Farmworkers Are Walking Out To Protest Conditions During COVID-19 Pandemic

Yakima, Washington - Workers at Columbia Reach Pack and Hansen Fruit and Cold Storage Co. in Yakima walked out Thursday morning to protest their working conditions. They held signs asking employers for better COVID-19 safety measures, 6 feet of social distancing in the workplace, and protection from retaliation for protesting. They also want Columbia Reach to provide a hazard pay increase of $2 an hour. Thursday’s strikes are the sixth and seventh in Yakima County since Monday, with workers calling for paid sick leave, hazard pay, safer working conditions and protection from retaliation amid the COVID-19 pandemic. Since May 7, workers also have walked out of Frosty Packing and Roche Fruit in Yakima, Matson Fruit Co. and Monson Fruit Co. in Selah, and Allan Bros. in Naches

Trump Administration Tells States To Yank Benefits From Those Who Won’t Return To Work

Congress created special unemployment benefits so that laid-off workers could stay home while the coronavirus pandemic rages outside, but the Trump administration wants states to make sure that nobody’s getting benefits if they could be at work.  The U.S. Department of Labor has told states, which implement unemployment insurance programs according to federal rules, that they should ask employers to notify the state if someone turns down an offer to come back to work.  In a guidance memo on Monday evening, the Labor Department said “states are strongly encouraged to request employers to provide information when workers refuse to return to their jobs for reasons that do not support their continued eligibility for benefits.”  The guidance comes as President Donald Trump is calling on states to lift restrictions on commerce so that the economy might get back on track ahead of the November election, even though the national death toll from COVID-19 is still rising at a brisk pace.
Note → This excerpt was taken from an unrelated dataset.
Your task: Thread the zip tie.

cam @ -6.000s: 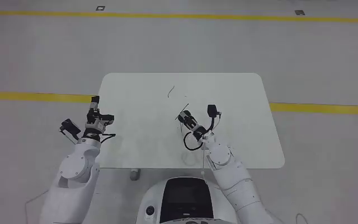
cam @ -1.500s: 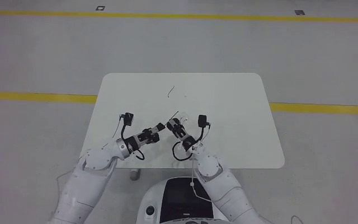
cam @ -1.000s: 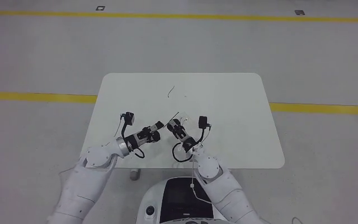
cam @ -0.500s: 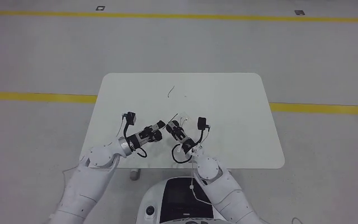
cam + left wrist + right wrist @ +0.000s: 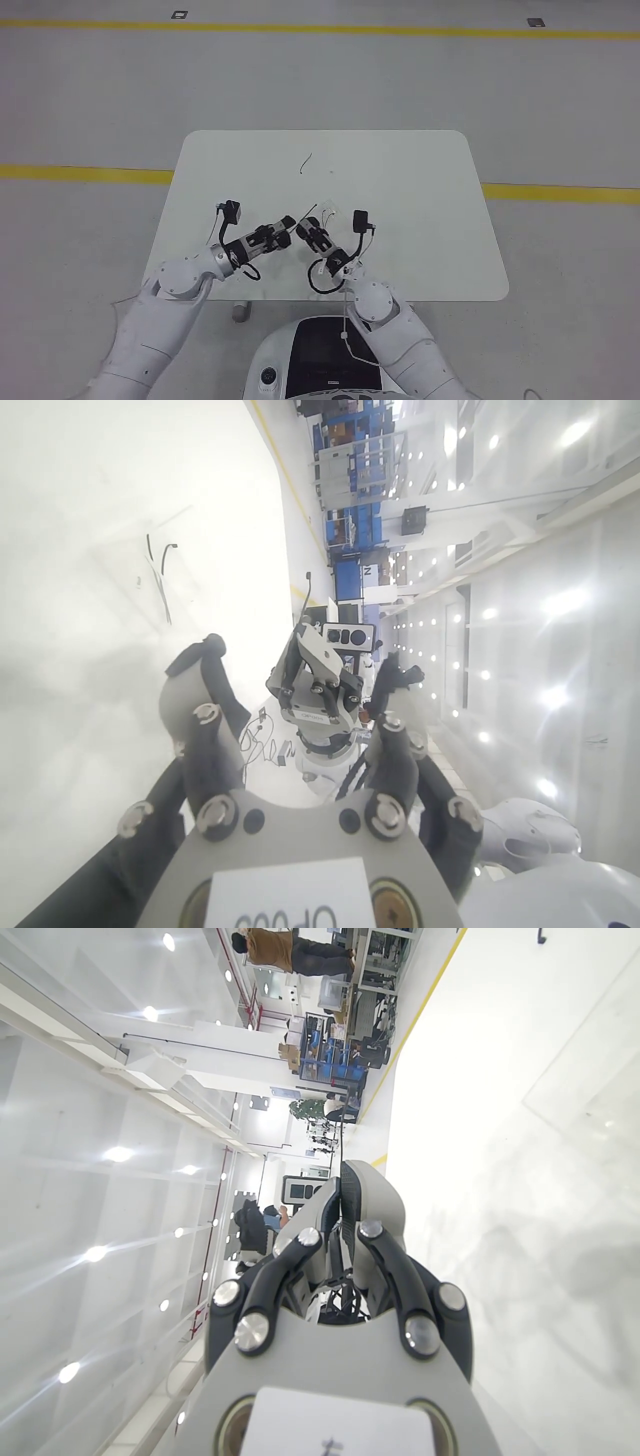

Children Protest For Their Parents At The Smithfield Foods Meat Factory

Saturday in Crete was the second round of drive–by protests against the lack of COVID–19 safety conditions at Smithfield Foods. Protestors were seen donning signs down main street with sayings like “essential not disposable.” The workers, experiencing a quick turnaround on Tuesday that didn’t give them the initial 2 week closure they were hoping to get. “When are we going to stop? When 300 people are sick? Is that where the COVID is going to stop,” said Sheila Balbuena, whose parents are working at the plant. “We would rather not eat meat for weeks or even months as long as everyone’s safe and the prices decrease,” said Yesenia Regalado, whose parents are working at the plant. “I haven’t been able to hug my mom in the past two weeks because she’s worried she’s going to affect any of us if she has it, you know,” said Emmanuel Sanchez-Mora, whose parents are working at the plant.

Row Upon Row Of Empty Shoes Outside White House

National Nurses United held a vigil in front of President Donald Trump's White House on Thursday, a remembrance for 88 nurses—represented by solemn rows of empty whites shoes—who have died so far from the coronavirus as the pandemic continues to rage across the U.S. amid the president's continued mismanagement. "Who will care for our patients when we get sick?" tweeted NNU executive director Bonnie Castillo. As Common Dreams has reported, pleas from healthcare workers for personal protective equipment (PPE) and aid have largely gone unanswered as the outbreak continues to spread around the nation. In a press release issued Thursday, NNU demanded that Congress and the White House prioritize frontline workers in the next stage of coronavirus legislation. "The next Covid-19 relief package is being discussed and finalized, and we are demanding that senators include critical protections to keep nurses safe in the bill," the group said.